Ох, извините, сэр. Привычка, знаете ли. Прошу прощения, Марти схватил свою фуражку и поднялся в раздевалку.
На следующее утро я снова забыл. Стон был тут как тут со своим письменным замечанием: в нем говорилось, что против правил оставлять свое обмундирование на сортировочном ящике. Я спрятал записку в карман и продолжил сортировку. Когда очередным утро я вошел в отделение, то сразу заметил, что Стон следит за мной. Он был сосредоточен и цепок. Ему не терпелось узнать, как я распоряжусь своей фуражкой. Я немного потомил своего соглядатая, затем снял головной убор и водрузил его на сортировочный ящик. И вот Стон передо мной со своим письменным замечанием. Не читая, я бросил его в мусорную корзину и приступил к сортировке. За спиной у меня раздавались гневные очереди пишущей машинки. "Как удалось овладеть ему такой виртуозной машинописью?" вот о чем думал я. Вскоре я получил второе письменное замечание. Мы смотрели друг на друга.
Я не буду читать это, сказал я. Я знаю, что здесь написано. Здесь написано, что я не прочитал первое письменное замечание. И я пополнил мусорную корзину. Стон засел за машинку. И вот третье письменное замечание у меня в руках. Послушай, снова обратился я к Стону, я и так знаю содержание всех трех твоих произведений. Первое о том, что я положил фуражку на ящик. Второе что я не читал первое. А третье что я проигнорировал второе. Глядя на Стона, я опустил отпечатанный лист в мусорную корзину.

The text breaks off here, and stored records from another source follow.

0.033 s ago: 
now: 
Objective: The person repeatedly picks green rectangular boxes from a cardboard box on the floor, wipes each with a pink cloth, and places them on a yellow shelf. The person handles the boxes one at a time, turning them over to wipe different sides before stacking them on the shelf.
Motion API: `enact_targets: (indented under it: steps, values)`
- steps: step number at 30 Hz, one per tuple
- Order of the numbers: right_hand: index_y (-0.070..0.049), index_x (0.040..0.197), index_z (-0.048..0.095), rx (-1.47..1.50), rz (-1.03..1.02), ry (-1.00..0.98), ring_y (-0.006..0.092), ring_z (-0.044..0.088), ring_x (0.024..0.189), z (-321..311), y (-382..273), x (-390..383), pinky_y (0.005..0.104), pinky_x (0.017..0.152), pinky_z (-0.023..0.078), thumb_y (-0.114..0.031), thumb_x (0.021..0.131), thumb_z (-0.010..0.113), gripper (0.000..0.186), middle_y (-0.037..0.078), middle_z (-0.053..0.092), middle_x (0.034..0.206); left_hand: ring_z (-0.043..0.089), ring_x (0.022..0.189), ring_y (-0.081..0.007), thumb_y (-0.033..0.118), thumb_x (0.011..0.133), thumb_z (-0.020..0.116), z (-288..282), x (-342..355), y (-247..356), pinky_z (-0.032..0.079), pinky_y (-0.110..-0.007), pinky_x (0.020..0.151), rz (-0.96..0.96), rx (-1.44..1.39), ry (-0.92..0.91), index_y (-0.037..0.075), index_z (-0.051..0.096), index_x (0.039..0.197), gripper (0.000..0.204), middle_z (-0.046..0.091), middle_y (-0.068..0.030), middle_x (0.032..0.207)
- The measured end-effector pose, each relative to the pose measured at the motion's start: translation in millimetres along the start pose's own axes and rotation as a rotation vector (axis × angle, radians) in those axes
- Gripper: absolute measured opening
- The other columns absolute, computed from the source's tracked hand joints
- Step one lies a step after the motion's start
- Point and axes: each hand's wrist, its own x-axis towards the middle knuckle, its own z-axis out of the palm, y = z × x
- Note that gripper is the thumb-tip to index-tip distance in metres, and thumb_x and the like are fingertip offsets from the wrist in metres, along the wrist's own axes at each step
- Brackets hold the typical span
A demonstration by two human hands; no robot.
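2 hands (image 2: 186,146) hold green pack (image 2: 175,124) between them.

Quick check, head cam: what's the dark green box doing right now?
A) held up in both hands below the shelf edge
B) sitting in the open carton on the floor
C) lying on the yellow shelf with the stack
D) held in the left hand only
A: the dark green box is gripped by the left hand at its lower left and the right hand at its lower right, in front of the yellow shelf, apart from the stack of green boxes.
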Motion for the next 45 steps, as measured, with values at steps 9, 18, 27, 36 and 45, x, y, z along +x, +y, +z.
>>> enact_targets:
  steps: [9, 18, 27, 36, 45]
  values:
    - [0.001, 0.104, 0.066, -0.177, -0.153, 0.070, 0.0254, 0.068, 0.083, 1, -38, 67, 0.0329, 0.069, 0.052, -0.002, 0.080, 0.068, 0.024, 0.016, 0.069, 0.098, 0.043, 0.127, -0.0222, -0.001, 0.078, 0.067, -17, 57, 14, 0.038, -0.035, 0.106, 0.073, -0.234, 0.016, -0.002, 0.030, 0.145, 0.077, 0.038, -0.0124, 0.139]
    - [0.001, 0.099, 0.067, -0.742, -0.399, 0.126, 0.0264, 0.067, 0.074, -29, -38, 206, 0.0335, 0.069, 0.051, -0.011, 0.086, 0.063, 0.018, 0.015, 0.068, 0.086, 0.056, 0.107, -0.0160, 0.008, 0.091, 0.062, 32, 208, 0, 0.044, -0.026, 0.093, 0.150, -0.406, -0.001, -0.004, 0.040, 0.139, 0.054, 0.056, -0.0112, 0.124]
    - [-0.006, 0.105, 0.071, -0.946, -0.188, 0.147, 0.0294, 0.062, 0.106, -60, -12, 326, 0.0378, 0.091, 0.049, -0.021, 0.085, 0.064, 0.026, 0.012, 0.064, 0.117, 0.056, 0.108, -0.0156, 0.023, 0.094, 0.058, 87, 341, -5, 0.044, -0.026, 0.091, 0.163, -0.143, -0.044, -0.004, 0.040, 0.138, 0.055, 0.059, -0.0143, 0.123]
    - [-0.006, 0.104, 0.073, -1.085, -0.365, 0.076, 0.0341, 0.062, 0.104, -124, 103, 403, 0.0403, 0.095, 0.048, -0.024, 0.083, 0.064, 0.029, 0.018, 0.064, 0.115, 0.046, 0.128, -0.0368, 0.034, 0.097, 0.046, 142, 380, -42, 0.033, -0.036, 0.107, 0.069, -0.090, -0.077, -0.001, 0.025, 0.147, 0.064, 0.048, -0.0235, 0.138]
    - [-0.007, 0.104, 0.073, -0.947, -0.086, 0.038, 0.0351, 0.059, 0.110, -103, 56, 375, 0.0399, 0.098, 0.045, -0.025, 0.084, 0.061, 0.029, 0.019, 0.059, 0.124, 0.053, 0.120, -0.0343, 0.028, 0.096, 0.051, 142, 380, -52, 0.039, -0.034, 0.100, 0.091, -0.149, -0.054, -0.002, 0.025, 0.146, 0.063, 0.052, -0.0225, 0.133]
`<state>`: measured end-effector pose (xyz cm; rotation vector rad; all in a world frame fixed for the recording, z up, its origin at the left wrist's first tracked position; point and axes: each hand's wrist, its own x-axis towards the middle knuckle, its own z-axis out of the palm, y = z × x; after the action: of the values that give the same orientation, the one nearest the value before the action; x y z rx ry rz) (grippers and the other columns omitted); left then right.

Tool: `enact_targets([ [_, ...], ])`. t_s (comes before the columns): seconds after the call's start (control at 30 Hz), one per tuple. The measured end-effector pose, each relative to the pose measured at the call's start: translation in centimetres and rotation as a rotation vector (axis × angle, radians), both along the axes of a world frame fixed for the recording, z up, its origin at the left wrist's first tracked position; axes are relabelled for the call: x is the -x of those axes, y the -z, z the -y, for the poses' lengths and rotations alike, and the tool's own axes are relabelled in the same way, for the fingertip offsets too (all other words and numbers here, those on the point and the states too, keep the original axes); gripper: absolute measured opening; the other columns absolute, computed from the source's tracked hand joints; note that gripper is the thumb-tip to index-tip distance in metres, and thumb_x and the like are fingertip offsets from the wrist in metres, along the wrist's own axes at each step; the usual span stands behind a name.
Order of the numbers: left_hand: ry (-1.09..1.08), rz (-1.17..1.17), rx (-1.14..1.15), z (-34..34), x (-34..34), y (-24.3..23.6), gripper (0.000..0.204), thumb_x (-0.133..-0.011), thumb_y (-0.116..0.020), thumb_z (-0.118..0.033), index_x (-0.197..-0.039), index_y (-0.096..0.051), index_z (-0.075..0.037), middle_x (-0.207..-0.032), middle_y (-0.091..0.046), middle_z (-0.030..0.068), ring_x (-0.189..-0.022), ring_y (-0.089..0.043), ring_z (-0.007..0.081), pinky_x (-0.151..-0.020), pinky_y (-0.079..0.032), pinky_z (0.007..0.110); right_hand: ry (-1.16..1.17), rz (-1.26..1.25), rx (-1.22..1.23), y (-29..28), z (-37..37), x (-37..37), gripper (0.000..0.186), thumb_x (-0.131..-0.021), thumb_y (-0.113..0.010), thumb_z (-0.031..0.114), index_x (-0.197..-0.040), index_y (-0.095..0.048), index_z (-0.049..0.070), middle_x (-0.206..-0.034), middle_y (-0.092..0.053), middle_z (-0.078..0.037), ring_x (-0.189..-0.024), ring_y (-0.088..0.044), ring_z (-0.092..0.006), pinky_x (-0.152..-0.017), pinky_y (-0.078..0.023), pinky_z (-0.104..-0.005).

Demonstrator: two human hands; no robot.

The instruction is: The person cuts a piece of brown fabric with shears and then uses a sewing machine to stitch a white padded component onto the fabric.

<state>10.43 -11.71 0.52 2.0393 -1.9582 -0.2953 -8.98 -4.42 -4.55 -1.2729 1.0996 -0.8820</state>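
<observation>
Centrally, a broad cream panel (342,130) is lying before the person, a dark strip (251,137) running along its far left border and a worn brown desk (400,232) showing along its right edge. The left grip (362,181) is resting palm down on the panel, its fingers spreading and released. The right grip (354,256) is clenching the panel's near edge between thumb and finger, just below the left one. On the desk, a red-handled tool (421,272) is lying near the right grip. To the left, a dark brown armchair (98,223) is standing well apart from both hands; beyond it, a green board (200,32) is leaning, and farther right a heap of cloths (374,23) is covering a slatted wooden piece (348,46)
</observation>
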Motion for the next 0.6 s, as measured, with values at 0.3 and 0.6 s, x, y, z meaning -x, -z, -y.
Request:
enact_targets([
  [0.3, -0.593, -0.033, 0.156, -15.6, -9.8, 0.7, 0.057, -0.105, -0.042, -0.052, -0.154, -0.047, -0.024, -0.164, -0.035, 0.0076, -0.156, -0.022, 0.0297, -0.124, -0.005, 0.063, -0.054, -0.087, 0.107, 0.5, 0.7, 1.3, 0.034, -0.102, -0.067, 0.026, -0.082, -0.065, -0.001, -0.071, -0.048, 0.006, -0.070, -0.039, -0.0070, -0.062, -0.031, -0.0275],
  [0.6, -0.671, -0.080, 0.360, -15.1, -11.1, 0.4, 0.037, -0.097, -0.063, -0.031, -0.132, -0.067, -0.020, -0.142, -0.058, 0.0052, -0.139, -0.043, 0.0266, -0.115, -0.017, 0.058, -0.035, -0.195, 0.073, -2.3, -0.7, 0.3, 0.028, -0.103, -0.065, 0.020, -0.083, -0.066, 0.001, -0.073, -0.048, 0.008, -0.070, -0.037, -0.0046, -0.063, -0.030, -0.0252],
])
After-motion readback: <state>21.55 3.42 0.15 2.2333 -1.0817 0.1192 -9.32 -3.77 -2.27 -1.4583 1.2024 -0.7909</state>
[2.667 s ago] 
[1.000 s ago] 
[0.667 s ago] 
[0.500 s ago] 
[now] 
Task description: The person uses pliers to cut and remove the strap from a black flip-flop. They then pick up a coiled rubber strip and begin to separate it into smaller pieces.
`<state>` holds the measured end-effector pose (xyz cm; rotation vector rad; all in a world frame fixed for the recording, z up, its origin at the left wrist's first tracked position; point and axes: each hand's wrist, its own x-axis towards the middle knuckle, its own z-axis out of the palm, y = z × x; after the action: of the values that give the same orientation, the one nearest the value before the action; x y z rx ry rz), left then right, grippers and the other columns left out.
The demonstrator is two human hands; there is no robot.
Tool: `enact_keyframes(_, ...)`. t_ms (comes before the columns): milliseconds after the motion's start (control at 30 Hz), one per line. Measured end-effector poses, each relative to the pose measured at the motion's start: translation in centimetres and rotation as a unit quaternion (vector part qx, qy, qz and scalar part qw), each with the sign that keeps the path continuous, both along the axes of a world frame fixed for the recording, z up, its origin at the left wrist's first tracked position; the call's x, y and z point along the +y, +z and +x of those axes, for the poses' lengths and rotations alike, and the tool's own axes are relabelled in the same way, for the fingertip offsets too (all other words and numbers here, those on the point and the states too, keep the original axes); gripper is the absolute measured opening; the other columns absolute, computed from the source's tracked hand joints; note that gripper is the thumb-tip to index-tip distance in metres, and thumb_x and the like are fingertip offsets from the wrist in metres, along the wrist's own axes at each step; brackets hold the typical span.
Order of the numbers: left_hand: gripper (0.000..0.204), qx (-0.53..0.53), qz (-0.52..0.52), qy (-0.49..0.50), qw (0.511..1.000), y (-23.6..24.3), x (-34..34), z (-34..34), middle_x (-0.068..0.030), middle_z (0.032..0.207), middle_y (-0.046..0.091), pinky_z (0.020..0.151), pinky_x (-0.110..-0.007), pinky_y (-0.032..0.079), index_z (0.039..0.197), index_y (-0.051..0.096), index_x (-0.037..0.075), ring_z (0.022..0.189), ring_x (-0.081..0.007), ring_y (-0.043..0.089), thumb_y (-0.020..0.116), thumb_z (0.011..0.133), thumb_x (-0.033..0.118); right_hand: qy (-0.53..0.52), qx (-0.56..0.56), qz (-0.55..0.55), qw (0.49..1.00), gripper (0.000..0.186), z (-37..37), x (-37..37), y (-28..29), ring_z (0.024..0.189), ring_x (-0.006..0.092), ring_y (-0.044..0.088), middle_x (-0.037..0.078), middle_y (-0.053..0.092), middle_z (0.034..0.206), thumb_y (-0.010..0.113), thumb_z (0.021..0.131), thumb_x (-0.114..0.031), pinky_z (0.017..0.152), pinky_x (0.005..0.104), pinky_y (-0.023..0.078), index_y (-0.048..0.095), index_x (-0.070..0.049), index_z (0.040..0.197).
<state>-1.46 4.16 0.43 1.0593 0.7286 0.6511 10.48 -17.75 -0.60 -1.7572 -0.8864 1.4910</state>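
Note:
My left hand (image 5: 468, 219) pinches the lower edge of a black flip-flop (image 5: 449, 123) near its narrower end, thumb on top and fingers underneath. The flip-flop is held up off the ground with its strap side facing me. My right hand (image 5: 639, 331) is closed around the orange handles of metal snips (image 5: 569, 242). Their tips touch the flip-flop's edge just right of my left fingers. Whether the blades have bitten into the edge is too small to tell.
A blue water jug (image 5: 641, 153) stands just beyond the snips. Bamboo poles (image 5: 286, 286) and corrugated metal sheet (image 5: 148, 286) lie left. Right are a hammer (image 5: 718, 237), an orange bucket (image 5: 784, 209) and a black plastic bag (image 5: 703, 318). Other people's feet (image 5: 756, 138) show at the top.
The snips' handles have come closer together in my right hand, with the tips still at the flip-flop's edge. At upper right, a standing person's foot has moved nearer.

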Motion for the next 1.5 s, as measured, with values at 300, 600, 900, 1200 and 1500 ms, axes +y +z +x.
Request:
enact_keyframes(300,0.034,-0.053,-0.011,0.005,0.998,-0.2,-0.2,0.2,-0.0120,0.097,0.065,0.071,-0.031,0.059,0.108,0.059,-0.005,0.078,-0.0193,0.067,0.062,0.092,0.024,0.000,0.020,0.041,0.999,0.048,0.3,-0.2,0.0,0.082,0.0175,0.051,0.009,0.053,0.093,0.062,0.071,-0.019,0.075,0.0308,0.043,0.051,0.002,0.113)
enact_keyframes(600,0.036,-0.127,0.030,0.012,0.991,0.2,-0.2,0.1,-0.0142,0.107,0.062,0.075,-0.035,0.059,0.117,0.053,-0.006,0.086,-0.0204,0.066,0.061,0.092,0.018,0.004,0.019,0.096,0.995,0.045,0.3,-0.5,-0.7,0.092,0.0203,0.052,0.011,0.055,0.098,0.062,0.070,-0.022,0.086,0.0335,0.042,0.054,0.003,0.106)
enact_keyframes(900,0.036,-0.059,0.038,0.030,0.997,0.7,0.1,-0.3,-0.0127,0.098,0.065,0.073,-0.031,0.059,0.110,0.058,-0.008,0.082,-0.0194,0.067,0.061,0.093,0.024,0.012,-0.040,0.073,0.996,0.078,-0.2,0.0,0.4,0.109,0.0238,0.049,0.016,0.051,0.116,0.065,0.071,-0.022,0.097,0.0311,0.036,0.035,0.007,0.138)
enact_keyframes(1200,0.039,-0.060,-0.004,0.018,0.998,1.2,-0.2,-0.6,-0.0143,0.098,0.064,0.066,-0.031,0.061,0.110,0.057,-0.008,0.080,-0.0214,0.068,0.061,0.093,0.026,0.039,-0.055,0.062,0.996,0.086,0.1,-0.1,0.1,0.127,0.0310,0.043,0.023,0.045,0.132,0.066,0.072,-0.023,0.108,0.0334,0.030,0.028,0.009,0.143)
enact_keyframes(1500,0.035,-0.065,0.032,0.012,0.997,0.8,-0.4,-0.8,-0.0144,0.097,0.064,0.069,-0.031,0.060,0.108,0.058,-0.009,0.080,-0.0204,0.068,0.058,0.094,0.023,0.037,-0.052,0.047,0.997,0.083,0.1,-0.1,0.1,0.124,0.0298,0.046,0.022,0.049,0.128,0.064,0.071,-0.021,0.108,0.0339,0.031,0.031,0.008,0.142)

Как видишь, я могу избавляться от них так же быстро, как ты печатаешь. И если мы продолжим, то скоро один из нас будет иметь смешной вид. И скорей всего это будешь ты.
Стон вернулся в свое кресло. Он больше не печатал. Просто сидел и смотрел на меня. На следующий день я не вышел. И не позвонил. Я провалялся в постели до обеда. Затем поднялся и посетил Главное управление. Узнав о миссии, с которой я прибыл, меня проводили к столу. За ним сидела очень худая пожилая женщина. У нее были седые волосы и такая длинная и тонкая шея, что под тяжестью головы она прогибалась по середине. Женщина смотрела на меня поверх очков. Слушаю. Я хочу уволиться. Уволиться? Совершенно верно. Вы в штате? Да.